In late December 1937, Bostonians were surprised to learn the Boston Shepard Store was closing, after being in business for seventy-two years. John Shepard Jr. explained that he was too old to run it, and noted that his son John III was mainly involved with his radio properties. The Providence Shepard store remained open, with Robert continuing to operate it. John III was in fact entirely focused on broadcasting: in addition to running the Yankee and Colonial Networks, he had become involved with a new national network, the Mutual Broadcasting System, and was on its board of directors. Then, in 1942, as a result of a Federal Communications Commission (FCC) ruling about how many stations one owner could have in the same city, Shepard had to relocate WAAB, from Boston to Worcester, Massachusetts. This eventually resulted in the end of the Colonial Network; WNAC remained in Boston as the flagship of the Yankee Network, which continued on; some of the former Colonial affiliates joined the Yankee Network instead.
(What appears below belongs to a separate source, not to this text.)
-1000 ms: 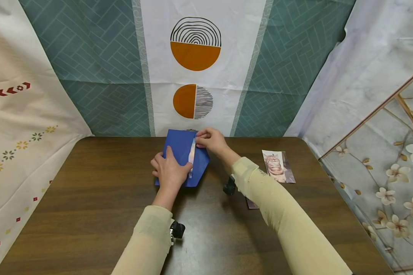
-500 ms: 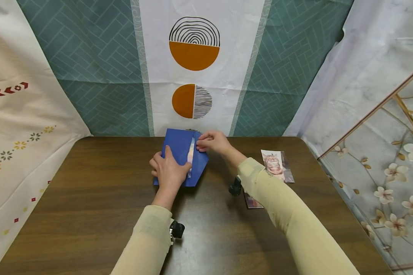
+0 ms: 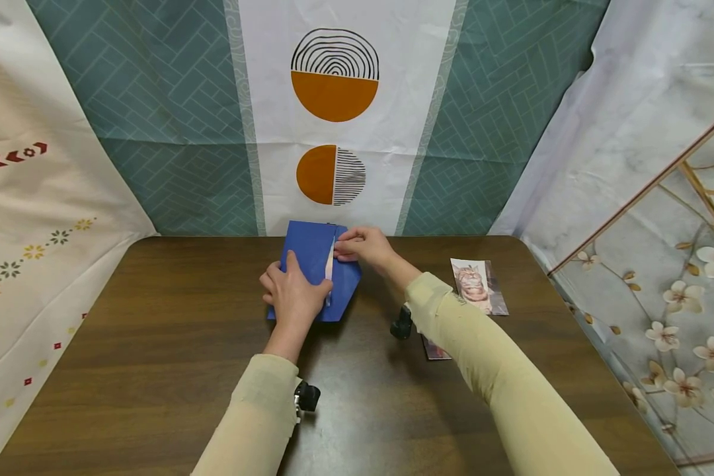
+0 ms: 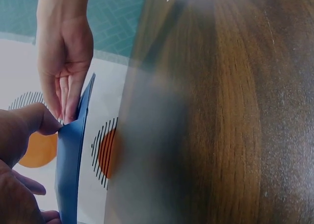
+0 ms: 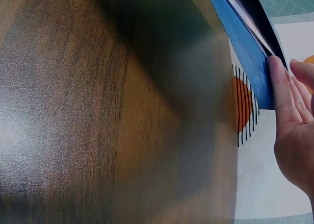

In March 1942, Shepard opened six new, state-of-the-art studios next door to the Buckminster Hotel; among the features of the new studios were facilities designed to be used exclusively for FM broadcasts. But then, in mid-December 1942, Shepard suddenly announced he had sold the Yankee Network to the General Tire and Rubber Company of Akron, Ohio; the move was surprising to most members of the broadcasting community. Under the agreement he negotiated, Shepard stayed on as president and general manager of the Yankee Network and its twenty-one affiliated stations for five years. Meanwhile, in 1948, John Shepard Jr. died in Palm Beach, Florida after a long illness, at age 91. By this time, John Shepard III was also in poor health. He retired from broadcasting in early 1949, and died in mid-June 1950 from heart disease; he was 64.